## EXERCISE REQUIREMENTS
Give back only the lines in the records below from the one with "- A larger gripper" to the one with "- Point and", both inclusive, word for word.

(Extracted records)
------------------------------------

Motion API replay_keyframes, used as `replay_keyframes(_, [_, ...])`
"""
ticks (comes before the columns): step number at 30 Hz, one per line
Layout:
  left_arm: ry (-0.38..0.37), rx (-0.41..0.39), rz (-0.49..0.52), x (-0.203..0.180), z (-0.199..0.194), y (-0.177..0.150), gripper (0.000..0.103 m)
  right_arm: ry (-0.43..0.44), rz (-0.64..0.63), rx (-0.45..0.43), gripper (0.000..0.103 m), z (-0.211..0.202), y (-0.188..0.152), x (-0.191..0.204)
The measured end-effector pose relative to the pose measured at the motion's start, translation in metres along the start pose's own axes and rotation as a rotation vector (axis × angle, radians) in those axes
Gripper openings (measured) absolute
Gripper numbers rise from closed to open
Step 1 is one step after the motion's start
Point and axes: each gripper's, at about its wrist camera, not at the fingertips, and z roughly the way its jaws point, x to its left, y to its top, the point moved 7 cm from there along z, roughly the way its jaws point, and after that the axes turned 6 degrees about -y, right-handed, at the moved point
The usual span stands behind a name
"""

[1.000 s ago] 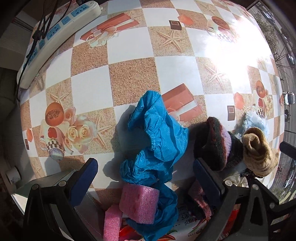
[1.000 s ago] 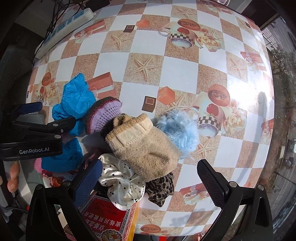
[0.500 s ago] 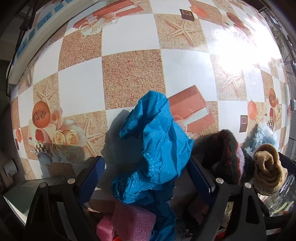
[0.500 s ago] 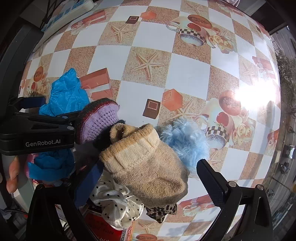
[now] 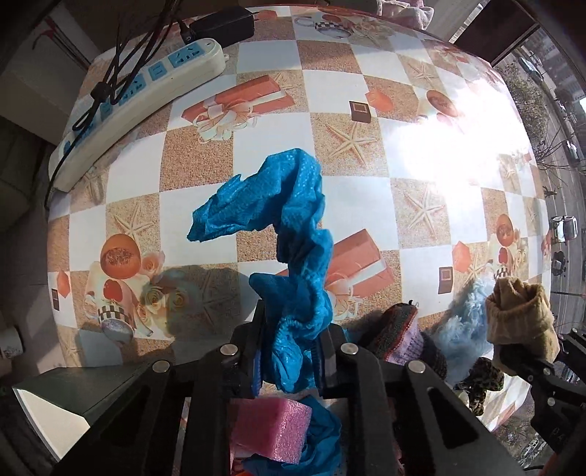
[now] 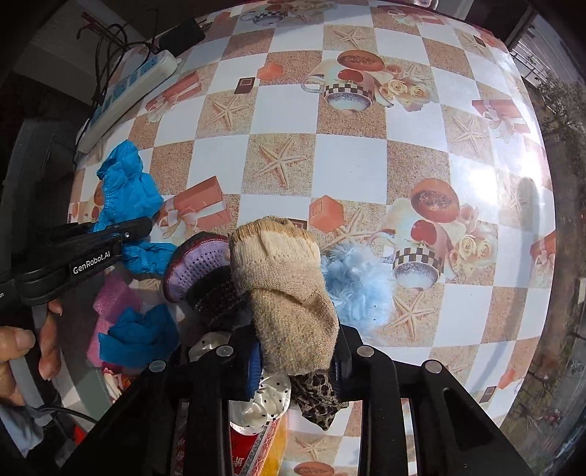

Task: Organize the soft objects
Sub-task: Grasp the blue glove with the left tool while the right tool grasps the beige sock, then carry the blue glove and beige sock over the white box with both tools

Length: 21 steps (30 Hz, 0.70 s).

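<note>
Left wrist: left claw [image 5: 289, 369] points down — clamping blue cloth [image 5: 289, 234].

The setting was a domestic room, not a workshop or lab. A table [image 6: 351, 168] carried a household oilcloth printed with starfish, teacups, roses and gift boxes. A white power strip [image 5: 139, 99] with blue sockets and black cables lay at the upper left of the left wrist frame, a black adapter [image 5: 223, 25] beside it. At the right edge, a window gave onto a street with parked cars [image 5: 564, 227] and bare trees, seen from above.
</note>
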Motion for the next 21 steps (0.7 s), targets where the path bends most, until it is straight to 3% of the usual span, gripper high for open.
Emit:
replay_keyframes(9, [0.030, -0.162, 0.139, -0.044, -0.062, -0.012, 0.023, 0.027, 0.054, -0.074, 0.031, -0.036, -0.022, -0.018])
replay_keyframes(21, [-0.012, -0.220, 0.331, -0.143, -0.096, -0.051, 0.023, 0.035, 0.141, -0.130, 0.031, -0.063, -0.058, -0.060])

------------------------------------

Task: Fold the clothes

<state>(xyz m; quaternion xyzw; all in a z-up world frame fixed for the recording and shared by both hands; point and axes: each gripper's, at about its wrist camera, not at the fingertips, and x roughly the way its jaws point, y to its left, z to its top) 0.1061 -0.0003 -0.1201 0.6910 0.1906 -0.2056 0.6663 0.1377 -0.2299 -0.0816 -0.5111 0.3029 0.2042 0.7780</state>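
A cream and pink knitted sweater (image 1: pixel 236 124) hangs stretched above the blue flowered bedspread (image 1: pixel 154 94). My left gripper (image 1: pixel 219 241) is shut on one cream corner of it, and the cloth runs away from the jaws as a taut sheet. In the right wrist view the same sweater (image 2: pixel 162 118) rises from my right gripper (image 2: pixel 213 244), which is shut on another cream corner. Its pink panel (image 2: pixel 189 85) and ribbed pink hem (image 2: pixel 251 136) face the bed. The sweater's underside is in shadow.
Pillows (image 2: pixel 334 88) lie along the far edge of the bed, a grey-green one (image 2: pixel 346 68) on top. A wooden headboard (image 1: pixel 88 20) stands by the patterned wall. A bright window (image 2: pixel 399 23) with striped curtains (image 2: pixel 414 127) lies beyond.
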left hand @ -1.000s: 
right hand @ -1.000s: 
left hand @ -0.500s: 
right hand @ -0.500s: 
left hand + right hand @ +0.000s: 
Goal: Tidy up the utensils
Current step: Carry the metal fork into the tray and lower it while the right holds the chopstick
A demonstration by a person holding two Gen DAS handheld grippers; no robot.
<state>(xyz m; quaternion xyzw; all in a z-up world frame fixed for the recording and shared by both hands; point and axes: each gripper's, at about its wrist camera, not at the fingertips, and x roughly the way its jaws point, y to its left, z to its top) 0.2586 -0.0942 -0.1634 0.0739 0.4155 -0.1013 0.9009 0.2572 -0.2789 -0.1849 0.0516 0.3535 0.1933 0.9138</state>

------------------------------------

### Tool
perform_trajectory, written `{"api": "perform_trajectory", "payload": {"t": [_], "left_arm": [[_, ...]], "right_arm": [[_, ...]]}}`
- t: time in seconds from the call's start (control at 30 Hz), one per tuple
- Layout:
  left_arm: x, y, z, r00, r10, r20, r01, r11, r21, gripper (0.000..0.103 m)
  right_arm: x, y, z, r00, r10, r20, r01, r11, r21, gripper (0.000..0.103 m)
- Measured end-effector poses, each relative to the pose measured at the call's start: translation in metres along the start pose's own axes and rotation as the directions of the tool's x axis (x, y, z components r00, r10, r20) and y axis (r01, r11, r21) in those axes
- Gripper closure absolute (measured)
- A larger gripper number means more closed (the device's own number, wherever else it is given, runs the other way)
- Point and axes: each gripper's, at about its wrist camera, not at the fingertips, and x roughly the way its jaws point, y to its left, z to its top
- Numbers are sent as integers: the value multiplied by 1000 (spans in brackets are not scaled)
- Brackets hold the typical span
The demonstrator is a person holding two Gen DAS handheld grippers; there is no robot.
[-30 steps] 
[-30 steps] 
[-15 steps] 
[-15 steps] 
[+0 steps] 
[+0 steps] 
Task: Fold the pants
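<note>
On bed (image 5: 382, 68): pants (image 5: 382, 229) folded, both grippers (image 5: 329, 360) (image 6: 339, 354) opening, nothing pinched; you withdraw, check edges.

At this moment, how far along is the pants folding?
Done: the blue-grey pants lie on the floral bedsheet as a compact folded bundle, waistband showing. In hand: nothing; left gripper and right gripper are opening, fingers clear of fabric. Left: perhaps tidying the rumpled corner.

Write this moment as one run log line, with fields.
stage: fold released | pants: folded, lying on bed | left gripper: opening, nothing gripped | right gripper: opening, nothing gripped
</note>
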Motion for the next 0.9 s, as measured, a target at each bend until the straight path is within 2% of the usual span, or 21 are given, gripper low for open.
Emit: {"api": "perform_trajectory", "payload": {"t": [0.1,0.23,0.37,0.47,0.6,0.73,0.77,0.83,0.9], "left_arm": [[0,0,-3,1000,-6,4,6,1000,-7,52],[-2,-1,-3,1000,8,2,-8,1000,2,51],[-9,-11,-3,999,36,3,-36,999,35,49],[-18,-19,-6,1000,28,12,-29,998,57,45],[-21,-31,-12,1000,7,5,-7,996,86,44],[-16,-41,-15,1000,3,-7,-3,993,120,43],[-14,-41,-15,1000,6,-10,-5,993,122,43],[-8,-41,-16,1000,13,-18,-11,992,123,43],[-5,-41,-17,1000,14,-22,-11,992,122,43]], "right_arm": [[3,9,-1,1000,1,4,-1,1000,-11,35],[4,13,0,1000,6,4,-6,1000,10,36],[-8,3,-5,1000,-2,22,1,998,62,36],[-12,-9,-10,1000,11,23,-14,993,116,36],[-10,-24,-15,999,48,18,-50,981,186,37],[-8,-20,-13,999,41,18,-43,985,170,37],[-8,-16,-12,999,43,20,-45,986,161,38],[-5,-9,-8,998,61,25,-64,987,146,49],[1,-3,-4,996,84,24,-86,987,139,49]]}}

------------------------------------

## THE COMPLETED TASK
- A larger gripper number means more closed (the device's own number, wherever else it is given, runs the other way)
- Point and axes: each gripper's, at about its wrist camera, not at the fingertips, and x roughly the way its jaws point, y to its left, z to its top

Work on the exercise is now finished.